Real Estate

Rate rise gone (for now) but not forgotten

Rate rise gone (for now) but not forgotten

The Reserve Bank of Australia (RBA) stayed its hand on yet another cash rate rise today, leaving the June rate of 4.1% in place for another month.

Yet hard-hammered home owners barely dared celebrate after facing the same situation in April - only to be hit by a further rise in June which lifted the rate to its highest level in 11 years.

Today's announcement has also come after 12 cash rate spikes in 15 months.

So, why this second pause - and could such rate stays be a long-term possibility?

"Higher interest rates are working"

Yes, you read this right: RBA governor, Dr Phillip Lowe, was definitely more positive in his cash rate announcement today.

"The higher interest rates are working to establish a more sustainable balance between supply and demand in the economy and will continue to do so," Dr Lowe said.

"In light of this, and the uncertainty surrounding the economic outlook, the Board decided to hold interest rates steady this month.

"This will provide some time to assess the impact of the increase in interest rates to date and the economic outlook."

Lending Loop thought it was positive that Dr Lowe believes the balance between economic supply and demand will continue.

But we weren't so sure about his "some time" words, as they're the same as those in his April announcement when he said he would also pause rate rises - only to increase them in May.

Plus, without wanting to be too negative for our readers, Dr Lowe again pointed out today - as he has done since May - that inflation in Australia has passed its peak.

Yet he believes - again - that it is still too high and "will remain so for some time yet". 

Dr Lowe also remains determined to return inflation to the RBA's 2%-3% target rate - "and will do what is necessary to achieve that".

"Some further tightening of monetary policy may be required to ensure that inflation returns to target in a reasonable timeframe, but that will depend upon how the economy and inflation evolve," he said.

Largely speaking - and beyond Dr Lowe's initial explanation on why the pause button was pressed today - his song remains the same as what it has been for months.
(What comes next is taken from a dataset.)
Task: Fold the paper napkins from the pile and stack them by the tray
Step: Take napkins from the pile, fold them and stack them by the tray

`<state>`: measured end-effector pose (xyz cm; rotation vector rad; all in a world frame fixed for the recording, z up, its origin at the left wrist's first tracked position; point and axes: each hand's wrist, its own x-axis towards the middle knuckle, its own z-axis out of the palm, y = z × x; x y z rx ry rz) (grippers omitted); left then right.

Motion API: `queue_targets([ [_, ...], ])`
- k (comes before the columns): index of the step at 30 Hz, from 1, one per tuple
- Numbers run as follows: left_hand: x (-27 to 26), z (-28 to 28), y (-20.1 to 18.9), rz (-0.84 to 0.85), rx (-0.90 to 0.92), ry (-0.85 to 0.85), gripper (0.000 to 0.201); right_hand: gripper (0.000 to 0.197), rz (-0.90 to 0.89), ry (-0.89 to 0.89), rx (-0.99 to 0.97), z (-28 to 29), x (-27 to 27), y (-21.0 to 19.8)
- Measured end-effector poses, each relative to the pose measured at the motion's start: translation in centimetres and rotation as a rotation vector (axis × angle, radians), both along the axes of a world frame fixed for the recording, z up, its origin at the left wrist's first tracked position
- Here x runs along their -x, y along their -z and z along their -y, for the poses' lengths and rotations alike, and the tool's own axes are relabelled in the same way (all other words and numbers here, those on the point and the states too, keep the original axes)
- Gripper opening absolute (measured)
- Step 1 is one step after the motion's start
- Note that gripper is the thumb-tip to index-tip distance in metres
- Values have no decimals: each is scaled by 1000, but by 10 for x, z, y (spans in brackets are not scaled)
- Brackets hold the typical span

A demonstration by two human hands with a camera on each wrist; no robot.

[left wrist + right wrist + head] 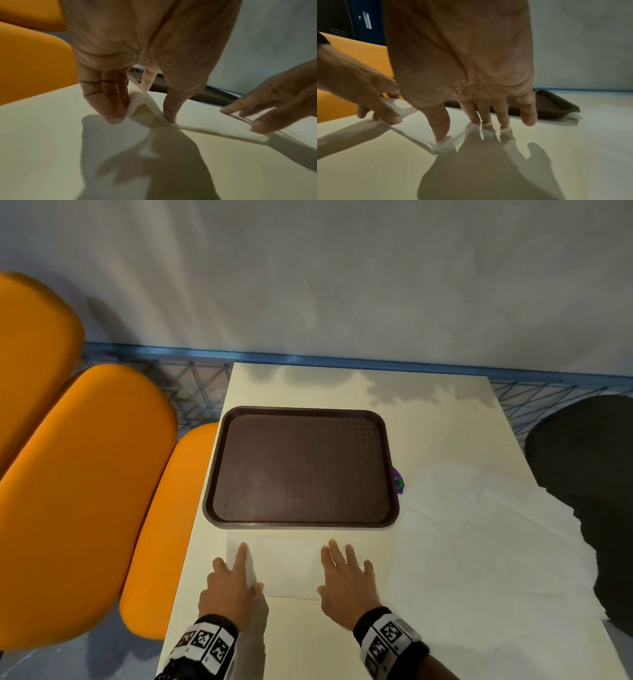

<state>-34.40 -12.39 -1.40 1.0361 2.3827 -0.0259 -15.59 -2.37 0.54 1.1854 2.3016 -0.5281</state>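
A white paper napkin (291, 566) lies on the table just in front of the dark brown tray (301, 523). My left hand (236, 573) holds the napkin's left edge lifted off the table, and the raised flap (147, 102) curves between fingers and thumb. On the napkin's right part my right hand (339, 570) presses flat with fingers spread (484, 117). The pile of unfolded napkins (479, 525) spreads over the table's right side, right of the tray. No folded stack shows by the tray.
Orange chairs (85, 474) stand along the table's left side and a black seat (599, 474) at its right. A small purple object (398, 481) peeks out at the tray's right rim. Bare cream table (308, 638) lies between my wrists.
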Motion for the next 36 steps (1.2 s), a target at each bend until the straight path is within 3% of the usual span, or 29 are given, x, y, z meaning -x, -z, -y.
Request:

Rate rise gone for now but not forgotten
Tim Lawless has added that a potential renewed growth in housing values could impact the RBA's August - and beyond - cash rate decisions.

News to watch out for

Today's inflation comments from Dr Lowe come after the good news of the Australian Bureau of Statistics' (ABS) latest monthly CPI indicator, which revealed a sharp decline in the year to May (5.6%), following a 6.8% figure the month before.
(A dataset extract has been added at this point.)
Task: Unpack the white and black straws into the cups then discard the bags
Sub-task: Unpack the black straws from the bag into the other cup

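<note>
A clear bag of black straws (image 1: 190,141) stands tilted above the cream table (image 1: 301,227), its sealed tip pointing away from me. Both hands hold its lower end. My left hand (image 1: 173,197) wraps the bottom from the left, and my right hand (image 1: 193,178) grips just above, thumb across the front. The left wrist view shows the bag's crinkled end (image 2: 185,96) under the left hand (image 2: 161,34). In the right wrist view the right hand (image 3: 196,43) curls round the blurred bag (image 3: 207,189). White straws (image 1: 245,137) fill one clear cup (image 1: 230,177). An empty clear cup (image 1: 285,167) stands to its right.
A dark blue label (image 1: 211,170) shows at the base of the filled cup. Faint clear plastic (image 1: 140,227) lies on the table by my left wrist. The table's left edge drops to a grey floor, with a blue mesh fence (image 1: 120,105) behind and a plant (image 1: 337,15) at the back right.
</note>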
CoreLogic also noted today that the ABS' quarterly inflation statistics for June will be released later this month.

"This outcome will be critical in determining whether there are more rate hikes ahead," executive research director, Tim Lawless said.

He added that a potential renewed growth in housing values could impact the RBA's August - and beyond - cash rate decisions.
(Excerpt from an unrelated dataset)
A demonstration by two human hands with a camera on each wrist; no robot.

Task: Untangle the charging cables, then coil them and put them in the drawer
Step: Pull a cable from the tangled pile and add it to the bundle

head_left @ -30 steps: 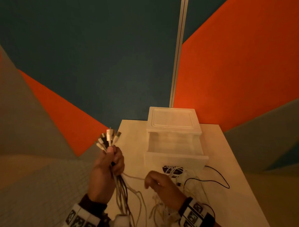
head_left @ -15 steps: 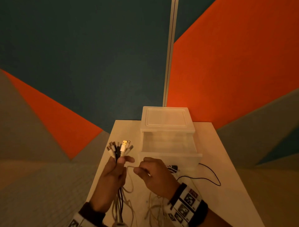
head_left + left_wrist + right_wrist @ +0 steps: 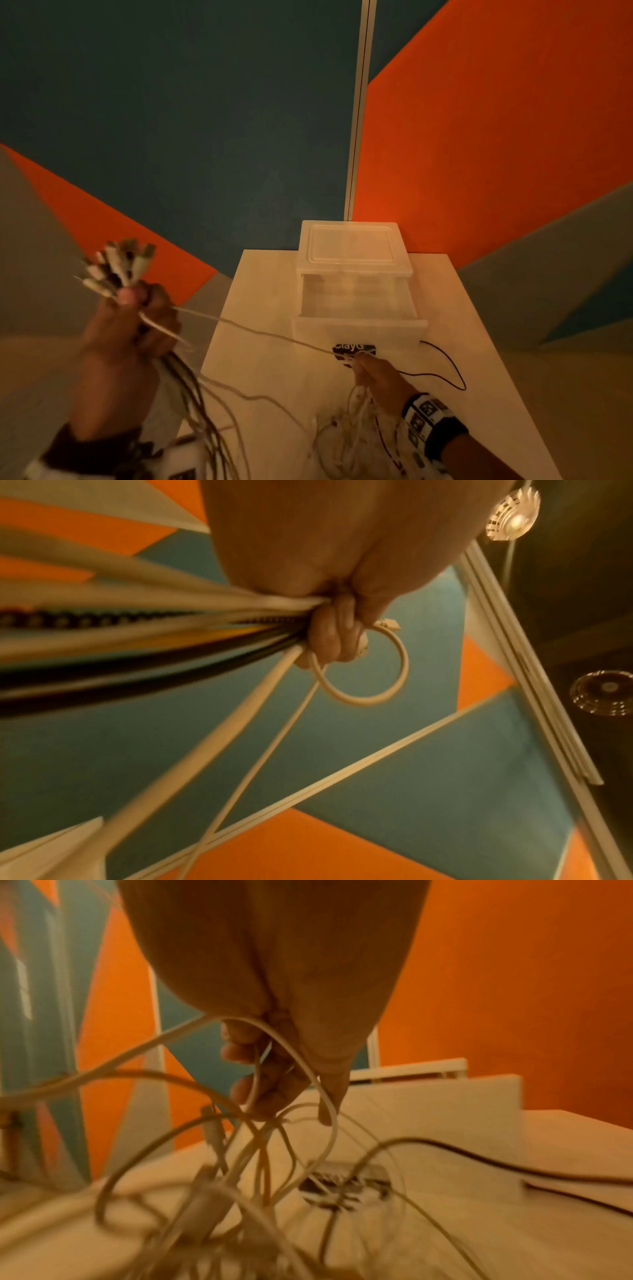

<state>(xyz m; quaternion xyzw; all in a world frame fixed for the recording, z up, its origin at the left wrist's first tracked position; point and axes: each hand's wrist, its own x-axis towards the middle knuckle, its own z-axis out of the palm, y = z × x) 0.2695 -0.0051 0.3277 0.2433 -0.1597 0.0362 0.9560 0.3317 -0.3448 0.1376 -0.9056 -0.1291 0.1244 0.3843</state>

"While the RBA has been clear that it doesn’t target asset prices, there is a risk that higher housing prices could keep inflation higher for longer, as homeowners feel wealthier and more willing to spend," Mr Lawless explained.

Mr Lawless said other points that could further impact the property market, include:

  • Additional decline in already low consumer sentiment - "Historically, consumer sentiment and housing market sales have been closely correlated"
  • Credit availability to equal less housing activity - "Lenders are less willing to lend on high debt-to-income ratios, high loan-to-income ratios or on smaller deposits"
  • Possible progressive increase in mortgage arrears - although so far, "the majority of borrowers have kept on track with their mortgage repayments"

In good news for homeowners, Mr Lawless said Australia's very low unemployment rate should help to prevent a material blowout in mortgage arrears.

Plus, the country's very low supply of property could negate the rate spikes we're experiencing.

Mr Lawless said the number of properties advertised for sale is about 26% below the previous five-year average, while dwelling approvals continue to trend well below average levels.

"This low supply in the face of record net overseas migration and extremely tight rental conditions should be a key factor helping to offset the impact of higher interest rates," he said.

The RBA's next monthly cash rate announcement will be on Tuesday, August 1, 2023, at 2.30pm AEDT.